そして【訓練】する事で、その身体能力を使いこなせる。考えたとおり動けてると思ってるかもしれないけど、身体能力を十全に使うには【訓練】しなきゃ無理。
装備や特殊な情報については、まずクエスト。信用されて色んな人から話を聞いて、色んな頼み事を受ける。

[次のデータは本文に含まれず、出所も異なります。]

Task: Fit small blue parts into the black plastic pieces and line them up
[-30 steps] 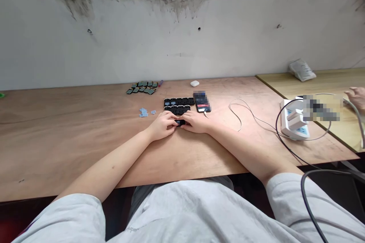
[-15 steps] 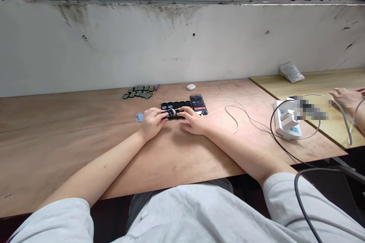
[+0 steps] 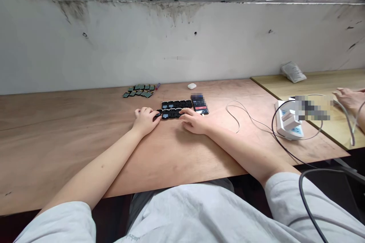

それらをこなしている内に色んな敵と戦ったり、素材を手に入れて地道に強化して行く。こんなところ」
何か一気に話された割にちゃんと頭に入ってくる不思議な話し方だ。これが人の上に立つプレイヤーなのか?
「そうか・・・」
「自分の知ってる強い人は皆これやってる。近道とかチート?とかそういうのは知らない。楽しいと思える事も頑張れないんじゃ強くなれないんじゃない?」
「なるほどな。今まで、誰に聞いても攻略見ろとかしか言ってくれないし、どれが本当の情報かも分からなかったから、最強って言われてるアンタに聞きたかったんだけど。ここで張ってて良かったぜ」
「別に自分より強い人はいくらでもいるよ。騎士殿とかガイヤとか」
いや、やっぱりこの人が最強だ。ソタローも凄い人を追っちまったな。
「はは、まあいいさ。アンタ【兵舎】には入れなくて困ってるんだろ?ちょっと待っとけよ」
「(おい!俺達まだ強くなれるぞ!)」
「(何か全然変じゃないじゃん)」
「(取り合えず、アレだな。大声で【兵舎】前の奴ら誘き寄せようぜ)」
少し離れた裏通りで大きな声で叫ぶ。